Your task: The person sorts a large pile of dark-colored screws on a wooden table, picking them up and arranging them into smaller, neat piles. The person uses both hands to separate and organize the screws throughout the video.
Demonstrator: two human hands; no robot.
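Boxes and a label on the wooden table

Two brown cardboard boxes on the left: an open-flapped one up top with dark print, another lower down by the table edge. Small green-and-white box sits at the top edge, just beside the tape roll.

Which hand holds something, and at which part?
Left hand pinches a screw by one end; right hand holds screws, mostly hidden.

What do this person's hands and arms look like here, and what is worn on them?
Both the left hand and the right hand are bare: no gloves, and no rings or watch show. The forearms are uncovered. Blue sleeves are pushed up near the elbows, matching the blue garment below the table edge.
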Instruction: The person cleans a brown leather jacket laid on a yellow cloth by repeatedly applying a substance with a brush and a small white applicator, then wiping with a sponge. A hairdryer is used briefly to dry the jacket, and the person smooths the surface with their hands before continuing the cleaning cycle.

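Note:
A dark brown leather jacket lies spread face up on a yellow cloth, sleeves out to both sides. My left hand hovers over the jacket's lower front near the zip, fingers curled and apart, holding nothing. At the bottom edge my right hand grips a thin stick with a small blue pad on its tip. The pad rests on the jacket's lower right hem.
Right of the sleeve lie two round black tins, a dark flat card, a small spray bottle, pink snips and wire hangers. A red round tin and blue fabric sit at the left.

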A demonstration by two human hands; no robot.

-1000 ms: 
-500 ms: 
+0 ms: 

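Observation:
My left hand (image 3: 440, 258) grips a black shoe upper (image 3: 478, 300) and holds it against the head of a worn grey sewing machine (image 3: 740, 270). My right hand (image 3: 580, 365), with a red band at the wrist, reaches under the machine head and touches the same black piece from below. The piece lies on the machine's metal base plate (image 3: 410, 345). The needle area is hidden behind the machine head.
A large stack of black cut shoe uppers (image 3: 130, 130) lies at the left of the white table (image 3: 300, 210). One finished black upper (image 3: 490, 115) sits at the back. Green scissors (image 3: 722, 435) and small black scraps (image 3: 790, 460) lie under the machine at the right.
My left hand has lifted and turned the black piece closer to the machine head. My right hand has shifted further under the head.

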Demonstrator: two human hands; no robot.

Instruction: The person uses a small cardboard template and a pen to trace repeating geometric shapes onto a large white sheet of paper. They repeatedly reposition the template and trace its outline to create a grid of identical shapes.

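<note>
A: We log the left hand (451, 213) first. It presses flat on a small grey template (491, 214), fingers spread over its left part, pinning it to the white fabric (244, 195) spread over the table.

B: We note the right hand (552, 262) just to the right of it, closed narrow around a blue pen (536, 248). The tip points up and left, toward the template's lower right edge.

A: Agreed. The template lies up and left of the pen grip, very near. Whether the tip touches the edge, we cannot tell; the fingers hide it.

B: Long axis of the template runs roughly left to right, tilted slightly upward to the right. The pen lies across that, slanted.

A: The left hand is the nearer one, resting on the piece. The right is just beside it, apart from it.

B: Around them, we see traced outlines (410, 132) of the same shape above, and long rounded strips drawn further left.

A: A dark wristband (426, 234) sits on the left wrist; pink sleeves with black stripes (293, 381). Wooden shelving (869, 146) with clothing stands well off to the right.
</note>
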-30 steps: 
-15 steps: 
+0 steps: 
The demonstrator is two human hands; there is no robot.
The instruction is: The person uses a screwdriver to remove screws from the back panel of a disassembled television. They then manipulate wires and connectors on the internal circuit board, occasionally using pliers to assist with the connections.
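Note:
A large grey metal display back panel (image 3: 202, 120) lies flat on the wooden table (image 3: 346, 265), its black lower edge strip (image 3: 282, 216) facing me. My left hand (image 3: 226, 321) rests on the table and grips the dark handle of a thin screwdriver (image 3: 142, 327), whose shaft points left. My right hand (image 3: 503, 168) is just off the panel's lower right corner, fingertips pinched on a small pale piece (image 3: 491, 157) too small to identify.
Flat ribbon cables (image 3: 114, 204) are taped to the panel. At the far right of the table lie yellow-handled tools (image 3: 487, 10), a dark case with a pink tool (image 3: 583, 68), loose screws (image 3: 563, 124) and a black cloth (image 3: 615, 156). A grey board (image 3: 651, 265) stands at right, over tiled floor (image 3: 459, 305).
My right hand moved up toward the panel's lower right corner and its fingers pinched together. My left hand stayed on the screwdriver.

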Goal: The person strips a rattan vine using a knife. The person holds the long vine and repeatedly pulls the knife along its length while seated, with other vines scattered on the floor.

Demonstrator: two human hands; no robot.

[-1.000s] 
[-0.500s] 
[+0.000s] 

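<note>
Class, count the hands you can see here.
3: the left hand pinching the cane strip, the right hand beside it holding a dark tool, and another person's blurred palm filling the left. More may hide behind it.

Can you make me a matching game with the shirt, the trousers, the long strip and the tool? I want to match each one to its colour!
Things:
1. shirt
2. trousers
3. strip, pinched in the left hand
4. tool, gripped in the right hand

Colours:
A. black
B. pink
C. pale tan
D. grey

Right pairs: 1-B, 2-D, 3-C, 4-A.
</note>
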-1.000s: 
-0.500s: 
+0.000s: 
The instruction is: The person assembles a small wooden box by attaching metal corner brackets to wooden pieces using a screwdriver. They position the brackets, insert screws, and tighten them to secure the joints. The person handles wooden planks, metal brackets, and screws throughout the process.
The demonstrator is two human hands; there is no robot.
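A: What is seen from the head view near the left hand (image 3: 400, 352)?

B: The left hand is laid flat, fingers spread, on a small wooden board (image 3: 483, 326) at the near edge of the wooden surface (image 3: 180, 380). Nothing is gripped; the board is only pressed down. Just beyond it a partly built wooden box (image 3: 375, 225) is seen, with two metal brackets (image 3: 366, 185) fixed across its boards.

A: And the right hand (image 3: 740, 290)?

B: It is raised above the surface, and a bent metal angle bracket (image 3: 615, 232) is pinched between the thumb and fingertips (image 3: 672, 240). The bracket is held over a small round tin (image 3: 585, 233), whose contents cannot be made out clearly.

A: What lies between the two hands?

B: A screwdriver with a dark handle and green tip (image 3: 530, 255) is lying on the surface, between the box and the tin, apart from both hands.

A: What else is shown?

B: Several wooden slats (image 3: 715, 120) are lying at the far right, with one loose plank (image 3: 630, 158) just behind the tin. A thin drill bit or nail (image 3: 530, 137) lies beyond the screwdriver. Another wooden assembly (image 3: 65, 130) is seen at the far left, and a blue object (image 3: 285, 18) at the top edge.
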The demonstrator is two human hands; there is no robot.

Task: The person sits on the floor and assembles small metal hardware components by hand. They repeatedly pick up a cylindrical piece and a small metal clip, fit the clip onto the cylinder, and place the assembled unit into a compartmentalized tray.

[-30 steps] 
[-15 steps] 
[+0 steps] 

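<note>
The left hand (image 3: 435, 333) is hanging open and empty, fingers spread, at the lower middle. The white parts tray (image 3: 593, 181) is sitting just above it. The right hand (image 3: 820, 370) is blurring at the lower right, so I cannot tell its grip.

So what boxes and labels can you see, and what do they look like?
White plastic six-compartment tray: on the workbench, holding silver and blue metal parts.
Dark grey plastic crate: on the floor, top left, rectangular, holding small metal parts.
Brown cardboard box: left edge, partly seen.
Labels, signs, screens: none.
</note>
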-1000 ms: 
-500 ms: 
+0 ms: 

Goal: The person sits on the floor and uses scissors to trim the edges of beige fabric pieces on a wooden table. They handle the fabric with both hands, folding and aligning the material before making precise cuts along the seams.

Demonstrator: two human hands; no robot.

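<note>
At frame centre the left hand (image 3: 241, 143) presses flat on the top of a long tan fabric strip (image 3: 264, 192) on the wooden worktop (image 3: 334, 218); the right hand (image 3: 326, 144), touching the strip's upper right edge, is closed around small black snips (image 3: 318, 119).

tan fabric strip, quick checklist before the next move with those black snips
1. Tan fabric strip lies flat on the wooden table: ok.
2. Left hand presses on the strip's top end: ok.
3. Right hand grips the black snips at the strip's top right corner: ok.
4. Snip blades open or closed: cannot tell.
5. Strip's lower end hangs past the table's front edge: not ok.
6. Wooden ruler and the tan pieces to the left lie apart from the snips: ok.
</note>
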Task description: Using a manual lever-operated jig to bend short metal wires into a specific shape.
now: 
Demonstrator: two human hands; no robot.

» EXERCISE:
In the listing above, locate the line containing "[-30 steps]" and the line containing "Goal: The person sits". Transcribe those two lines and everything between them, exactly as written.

» SOLUTION TO THE EXERCISE:
[-30 steps] 
[-15 steps] 
[+0 steps] 

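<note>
The left hand (image 3: 435, 333) is hanging open and empty, fingers spread, at the lower middle. The white parts tray (image 3: 593, 181) is sitting just above it. The right hand (image 3: 820, 370) is blurring at the lower right, so I cannot tell its grip.

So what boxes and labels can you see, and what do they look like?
White plastic six-compartment tray: on the workbench, holding silver and blue metal parts.
Dark grey plastic crate: on the floor, top left, rectangular, holding small metal parts.
Brown cardboard box: left edge, partly seen.
Labels, signs, screens: none.
</note>
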-1000 ms: 
-500 ms: 
+0 ms: 

Goal: The person sits on the floor and uses scissors to trim the edges of beige fabric pieces on a wooden table. They handle the fabric with both hands, folding and aligning the material before making precise cuts along the seams.

There is nothing else to the answer.